L’angoisse et l’investissement
Il ne peut oublier son enfance compliquée à Glasgow, où de son aveu la violence et la drogue rythmaient le quotidien, les nombreuses tragédies qui ont accompagné son ascension – les morts consécutives de son oncle, de deux de ses amis d’enfance et de son jeune cousin –, mais aussi les blessures, forcément. Comme celle qui l’a privé de sa première saison à Hull City : une rupture des ligaments croisés dès la première journée de championnat contre QPR à l’été 2014. Pendant sa convalescence, Robert Snodgrass avait alors été accompagné par le club et utilisé par Steve Bruce comme partie prenante dans le staff des Tigers. Avant de définitivement confirmer l’investissement massif qui avait été placé sur lui. Cette saison, comme la saison dernière, Hull ne serait rien sans lui, ses crochets courts, son état d’esprit et sa faculté à porter un groupe limité mais volontaire.
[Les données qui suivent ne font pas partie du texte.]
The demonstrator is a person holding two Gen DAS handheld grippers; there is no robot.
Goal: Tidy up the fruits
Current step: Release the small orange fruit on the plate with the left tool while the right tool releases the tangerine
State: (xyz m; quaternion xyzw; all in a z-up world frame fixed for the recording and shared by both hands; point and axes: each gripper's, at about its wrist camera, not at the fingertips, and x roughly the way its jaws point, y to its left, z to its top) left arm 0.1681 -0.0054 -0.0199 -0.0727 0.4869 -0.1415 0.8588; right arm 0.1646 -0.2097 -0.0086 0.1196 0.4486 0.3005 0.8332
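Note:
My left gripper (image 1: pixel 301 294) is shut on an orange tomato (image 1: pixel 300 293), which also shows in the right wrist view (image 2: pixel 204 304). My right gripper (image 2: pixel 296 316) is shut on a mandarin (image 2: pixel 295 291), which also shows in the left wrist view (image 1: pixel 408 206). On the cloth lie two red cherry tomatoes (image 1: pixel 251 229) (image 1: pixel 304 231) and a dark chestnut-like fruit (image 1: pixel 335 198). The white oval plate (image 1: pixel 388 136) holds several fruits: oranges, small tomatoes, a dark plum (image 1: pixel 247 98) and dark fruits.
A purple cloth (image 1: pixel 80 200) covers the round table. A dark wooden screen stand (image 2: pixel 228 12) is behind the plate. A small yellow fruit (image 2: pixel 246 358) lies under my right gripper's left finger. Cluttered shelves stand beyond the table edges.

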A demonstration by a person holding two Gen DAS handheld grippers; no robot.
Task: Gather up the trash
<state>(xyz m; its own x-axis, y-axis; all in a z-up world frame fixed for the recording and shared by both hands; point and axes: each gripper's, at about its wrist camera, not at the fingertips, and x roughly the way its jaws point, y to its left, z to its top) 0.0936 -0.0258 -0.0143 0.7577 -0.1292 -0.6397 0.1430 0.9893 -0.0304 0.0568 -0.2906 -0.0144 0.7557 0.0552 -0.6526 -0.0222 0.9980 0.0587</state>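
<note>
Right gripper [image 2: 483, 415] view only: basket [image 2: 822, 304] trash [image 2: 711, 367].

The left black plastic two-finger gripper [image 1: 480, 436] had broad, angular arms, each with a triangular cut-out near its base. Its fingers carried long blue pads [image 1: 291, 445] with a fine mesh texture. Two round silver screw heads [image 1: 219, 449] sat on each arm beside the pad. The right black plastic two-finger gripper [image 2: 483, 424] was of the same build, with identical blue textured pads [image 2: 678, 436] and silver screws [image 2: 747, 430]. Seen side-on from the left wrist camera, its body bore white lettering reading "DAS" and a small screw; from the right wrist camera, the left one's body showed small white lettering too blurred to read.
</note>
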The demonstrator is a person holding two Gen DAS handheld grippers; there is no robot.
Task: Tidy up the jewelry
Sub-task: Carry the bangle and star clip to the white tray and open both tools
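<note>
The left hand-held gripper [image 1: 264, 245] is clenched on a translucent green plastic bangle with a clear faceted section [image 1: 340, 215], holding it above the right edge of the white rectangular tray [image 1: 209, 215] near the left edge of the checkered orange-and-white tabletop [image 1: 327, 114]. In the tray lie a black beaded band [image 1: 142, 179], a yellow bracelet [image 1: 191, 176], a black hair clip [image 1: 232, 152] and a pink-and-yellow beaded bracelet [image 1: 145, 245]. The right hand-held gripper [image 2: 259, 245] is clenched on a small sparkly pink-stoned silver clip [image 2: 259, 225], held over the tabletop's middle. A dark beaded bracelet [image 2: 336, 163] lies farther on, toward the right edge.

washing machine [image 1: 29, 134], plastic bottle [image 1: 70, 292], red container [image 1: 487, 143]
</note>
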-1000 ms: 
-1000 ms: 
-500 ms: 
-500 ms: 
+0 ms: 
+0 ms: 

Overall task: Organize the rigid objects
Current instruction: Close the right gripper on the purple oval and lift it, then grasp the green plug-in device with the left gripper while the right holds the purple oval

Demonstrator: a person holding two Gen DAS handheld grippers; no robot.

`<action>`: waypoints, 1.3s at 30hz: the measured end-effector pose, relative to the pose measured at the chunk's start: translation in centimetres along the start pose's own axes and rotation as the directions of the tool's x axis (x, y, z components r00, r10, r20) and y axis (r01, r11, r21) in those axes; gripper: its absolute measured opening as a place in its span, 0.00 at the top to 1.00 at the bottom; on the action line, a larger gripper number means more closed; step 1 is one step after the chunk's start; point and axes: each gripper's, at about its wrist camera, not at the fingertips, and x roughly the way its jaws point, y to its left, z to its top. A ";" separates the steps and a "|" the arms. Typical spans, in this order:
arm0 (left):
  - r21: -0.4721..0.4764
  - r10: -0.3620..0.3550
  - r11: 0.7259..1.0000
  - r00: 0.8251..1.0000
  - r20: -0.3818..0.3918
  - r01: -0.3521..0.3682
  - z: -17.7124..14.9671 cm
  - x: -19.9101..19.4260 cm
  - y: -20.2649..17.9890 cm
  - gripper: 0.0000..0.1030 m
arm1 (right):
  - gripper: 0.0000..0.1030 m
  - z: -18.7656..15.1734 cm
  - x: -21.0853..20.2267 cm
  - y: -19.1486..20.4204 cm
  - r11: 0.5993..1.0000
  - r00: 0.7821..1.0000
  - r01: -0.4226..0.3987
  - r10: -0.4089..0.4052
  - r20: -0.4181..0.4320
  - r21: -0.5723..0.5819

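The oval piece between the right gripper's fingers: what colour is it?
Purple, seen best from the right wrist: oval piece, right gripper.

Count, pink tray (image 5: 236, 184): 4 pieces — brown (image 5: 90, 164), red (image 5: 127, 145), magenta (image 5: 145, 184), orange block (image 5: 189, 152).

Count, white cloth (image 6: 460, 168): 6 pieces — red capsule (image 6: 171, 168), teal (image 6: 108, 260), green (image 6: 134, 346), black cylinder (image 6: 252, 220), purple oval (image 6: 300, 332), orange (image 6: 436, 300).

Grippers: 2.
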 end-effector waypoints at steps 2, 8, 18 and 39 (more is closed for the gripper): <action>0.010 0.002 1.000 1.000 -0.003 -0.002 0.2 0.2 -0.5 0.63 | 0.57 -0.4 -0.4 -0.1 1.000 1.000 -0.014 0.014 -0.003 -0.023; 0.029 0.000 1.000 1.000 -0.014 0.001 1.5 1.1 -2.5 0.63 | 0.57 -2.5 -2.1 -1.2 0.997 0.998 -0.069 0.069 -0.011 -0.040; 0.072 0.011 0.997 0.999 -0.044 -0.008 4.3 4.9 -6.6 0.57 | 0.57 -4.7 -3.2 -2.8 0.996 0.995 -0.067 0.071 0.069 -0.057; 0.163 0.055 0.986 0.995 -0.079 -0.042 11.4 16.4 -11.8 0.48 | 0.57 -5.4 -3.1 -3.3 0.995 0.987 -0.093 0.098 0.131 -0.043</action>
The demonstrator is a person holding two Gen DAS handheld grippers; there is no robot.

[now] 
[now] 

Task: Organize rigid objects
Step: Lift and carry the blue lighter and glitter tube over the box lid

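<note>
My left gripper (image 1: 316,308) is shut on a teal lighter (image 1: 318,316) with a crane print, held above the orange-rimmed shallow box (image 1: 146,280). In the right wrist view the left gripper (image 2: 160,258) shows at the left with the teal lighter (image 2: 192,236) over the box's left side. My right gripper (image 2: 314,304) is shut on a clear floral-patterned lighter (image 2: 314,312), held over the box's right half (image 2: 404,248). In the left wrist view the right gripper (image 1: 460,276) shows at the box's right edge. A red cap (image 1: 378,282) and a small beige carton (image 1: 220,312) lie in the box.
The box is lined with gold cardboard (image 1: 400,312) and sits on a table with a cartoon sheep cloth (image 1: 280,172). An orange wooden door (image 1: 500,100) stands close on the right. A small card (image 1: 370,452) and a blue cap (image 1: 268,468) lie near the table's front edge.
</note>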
Longtemps, le KC Stadium a attendu des recrues, et elles commencent enfin à arriver au moment où Snodgrass pourrait se barrer. La situation est complexe ; le club tente de sauver sa peau avec Marco Silva, qui a décidé de se battre pour conserver son meilleur joueur et meilleur buteur. Reste que le flou est total et l’avenir des Tigers en Premier League y est aussi suspendu. Les prochains jours devraient être décisifs. Histoire d’éviter que l’angoisse ne revienne au KC Stadium.